- **Task prompt**:
An exact copy of the lines of the listing below between the "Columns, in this" line and the "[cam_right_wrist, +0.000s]" line, both included, is the whole answer; please omit the pictures.

** Dataset content follows **

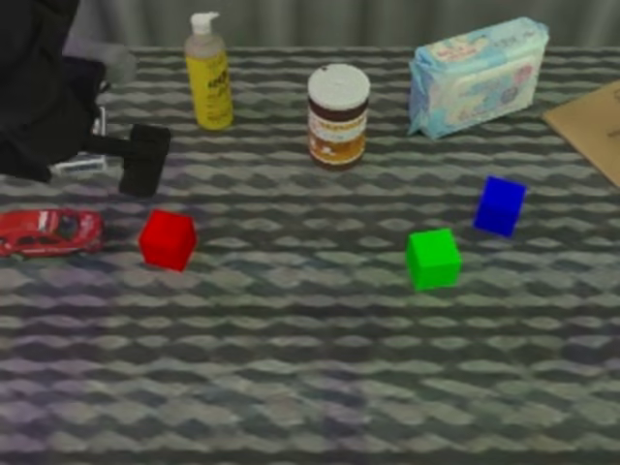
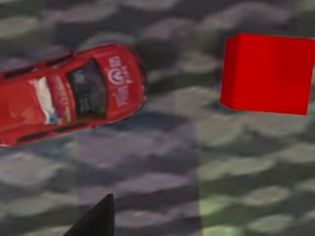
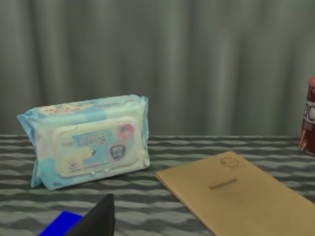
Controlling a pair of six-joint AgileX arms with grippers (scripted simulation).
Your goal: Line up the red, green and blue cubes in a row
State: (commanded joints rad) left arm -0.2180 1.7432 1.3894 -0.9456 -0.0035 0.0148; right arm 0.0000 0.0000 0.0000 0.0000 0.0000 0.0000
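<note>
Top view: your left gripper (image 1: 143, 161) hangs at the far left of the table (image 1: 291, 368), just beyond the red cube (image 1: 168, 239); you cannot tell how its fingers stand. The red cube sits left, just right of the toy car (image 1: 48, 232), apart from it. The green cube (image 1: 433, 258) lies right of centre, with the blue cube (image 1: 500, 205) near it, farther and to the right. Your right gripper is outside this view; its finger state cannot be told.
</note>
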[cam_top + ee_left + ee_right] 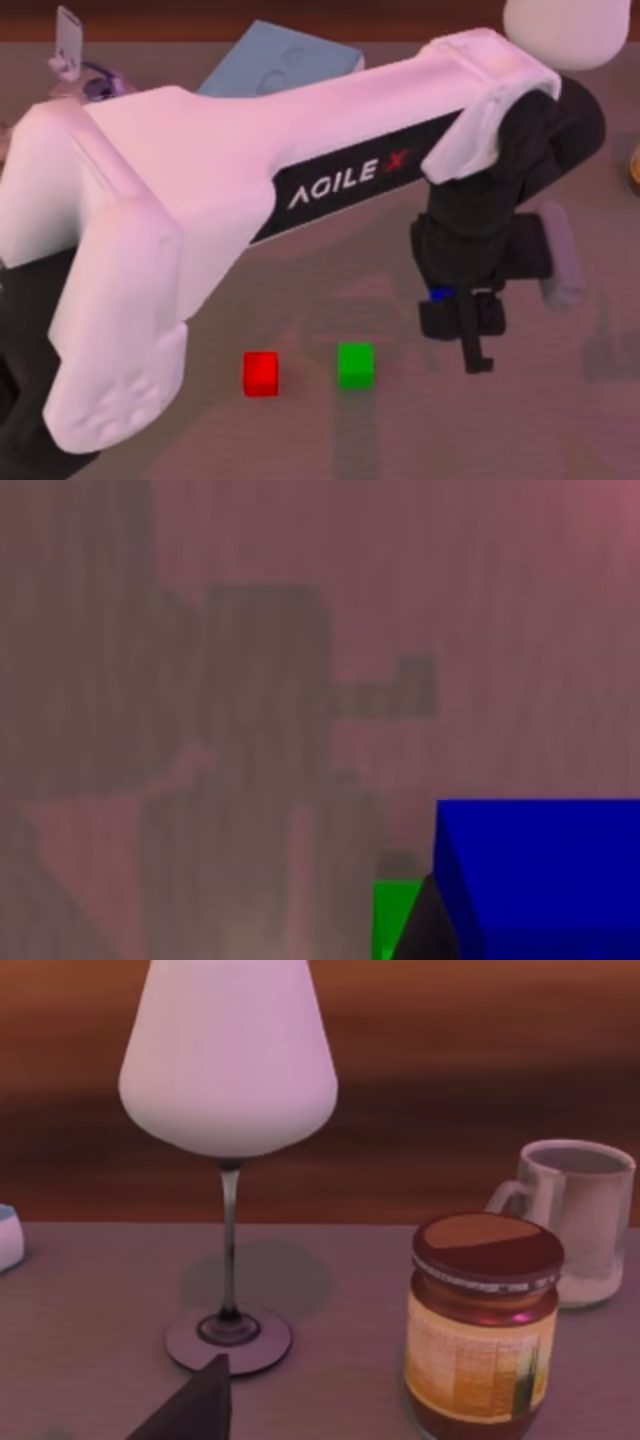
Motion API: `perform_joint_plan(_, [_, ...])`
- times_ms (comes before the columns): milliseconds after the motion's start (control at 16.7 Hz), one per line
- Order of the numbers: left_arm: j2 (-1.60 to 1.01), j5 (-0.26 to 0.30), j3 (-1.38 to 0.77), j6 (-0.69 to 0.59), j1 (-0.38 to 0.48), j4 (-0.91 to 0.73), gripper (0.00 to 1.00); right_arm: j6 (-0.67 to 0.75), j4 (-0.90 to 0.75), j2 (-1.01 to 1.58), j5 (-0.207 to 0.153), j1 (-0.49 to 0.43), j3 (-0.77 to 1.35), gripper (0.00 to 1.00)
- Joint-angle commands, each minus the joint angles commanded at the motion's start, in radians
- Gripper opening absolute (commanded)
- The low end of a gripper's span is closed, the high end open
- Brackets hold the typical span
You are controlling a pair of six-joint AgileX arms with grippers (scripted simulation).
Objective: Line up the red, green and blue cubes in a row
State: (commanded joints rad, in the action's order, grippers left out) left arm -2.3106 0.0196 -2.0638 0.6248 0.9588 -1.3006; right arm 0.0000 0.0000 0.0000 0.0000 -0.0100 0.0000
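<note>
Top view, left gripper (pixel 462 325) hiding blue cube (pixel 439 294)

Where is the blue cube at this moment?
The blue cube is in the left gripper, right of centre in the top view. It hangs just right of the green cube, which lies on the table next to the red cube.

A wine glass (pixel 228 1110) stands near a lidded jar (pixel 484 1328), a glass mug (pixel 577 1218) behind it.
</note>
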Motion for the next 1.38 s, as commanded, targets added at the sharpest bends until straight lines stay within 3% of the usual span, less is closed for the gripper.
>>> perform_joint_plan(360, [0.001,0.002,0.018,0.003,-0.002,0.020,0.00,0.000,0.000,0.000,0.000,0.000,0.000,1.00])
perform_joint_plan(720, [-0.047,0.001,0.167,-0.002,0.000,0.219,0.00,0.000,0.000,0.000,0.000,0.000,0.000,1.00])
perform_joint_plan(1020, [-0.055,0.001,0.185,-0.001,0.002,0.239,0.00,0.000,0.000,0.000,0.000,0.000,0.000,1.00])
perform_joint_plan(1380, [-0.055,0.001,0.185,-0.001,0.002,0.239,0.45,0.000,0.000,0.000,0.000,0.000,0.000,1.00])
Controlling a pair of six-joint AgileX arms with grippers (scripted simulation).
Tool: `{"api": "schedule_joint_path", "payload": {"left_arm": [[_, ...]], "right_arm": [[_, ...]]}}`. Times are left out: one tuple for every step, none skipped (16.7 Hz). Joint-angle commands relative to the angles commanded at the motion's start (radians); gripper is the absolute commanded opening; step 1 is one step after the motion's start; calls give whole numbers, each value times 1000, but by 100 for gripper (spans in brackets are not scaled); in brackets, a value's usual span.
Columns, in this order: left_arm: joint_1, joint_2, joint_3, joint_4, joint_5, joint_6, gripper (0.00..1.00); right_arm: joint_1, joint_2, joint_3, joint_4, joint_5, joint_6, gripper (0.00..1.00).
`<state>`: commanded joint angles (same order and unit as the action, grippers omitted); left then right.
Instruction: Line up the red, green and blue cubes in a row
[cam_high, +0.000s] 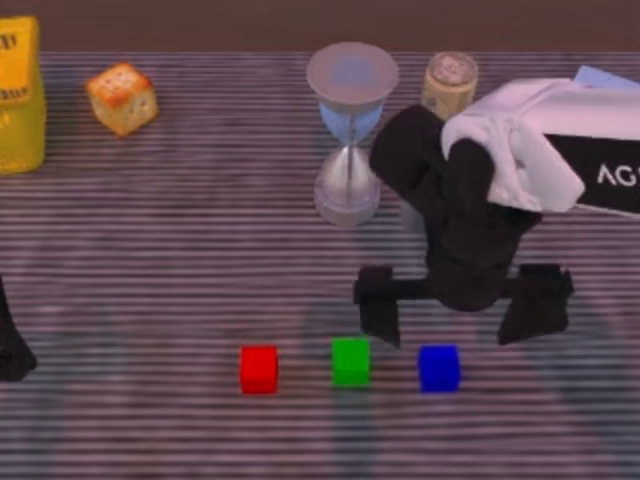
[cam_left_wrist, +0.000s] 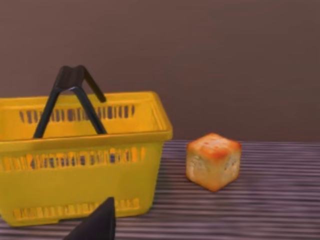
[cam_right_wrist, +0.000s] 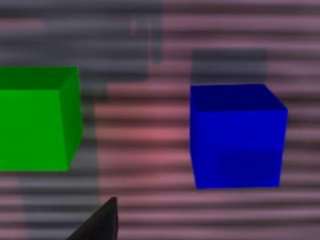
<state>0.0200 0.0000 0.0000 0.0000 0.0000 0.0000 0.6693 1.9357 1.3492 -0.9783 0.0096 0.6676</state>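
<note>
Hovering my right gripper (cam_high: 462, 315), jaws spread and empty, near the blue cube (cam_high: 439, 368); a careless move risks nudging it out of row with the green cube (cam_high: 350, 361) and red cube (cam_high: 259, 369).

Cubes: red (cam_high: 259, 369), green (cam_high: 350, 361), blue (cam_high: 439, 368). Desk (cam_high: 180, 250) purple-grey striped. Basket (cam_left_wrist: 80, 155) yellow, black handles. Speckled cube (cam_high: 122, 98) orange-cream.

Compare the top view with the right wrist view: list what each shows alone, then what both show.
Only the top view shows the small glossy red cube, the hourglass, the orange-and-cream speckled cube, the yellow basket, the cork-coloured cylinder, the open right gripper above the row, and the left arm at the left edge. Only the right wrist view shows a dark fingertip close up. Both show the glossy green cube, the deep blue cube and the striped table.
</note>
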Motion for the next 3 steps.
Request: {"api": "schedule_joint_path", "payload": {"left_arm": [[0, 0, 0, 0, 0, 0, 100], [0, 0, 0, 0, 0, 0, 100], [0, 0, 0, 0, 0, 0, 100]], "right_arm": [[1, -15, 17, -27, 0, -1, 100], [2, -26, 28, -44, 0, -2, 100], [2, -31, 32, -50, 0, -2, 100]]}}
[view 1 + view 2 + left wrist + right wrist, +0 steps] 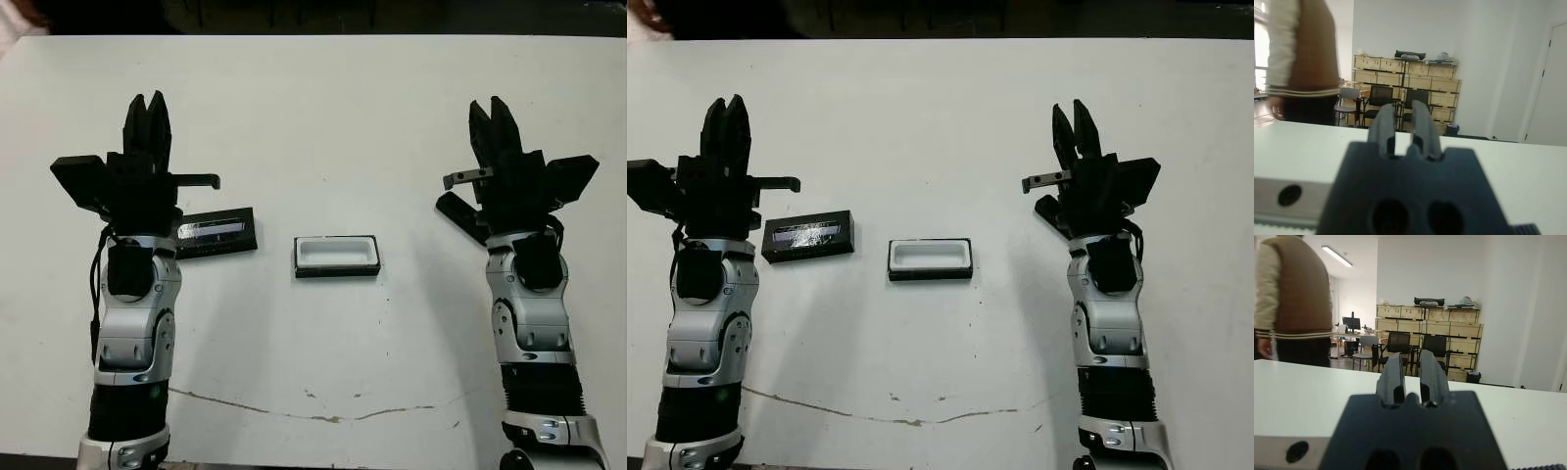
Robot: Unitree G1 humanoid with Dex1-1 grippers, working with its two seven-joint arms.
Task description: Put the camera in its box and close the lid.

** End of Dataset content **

- **Output of the exercise**:
Columns, in this order: left_arm: joint_1, joint_2, joint_3, joint_4, joint_5, joint_6, gripper (0.00..1.00); right_arm: joint_1, joint_2, joint_3, joint_4, joint_5, joint_6, gripper (0.00..1.00).
`<state>`: commanded joint angles (same order and unit as the action, grippers omitted); left then right.
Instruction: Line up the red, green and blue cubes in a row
[cam_high, +0.000s] 
[cam_left_wrist, +0.000s] 
[cam_right_wrist, +0.000s] 

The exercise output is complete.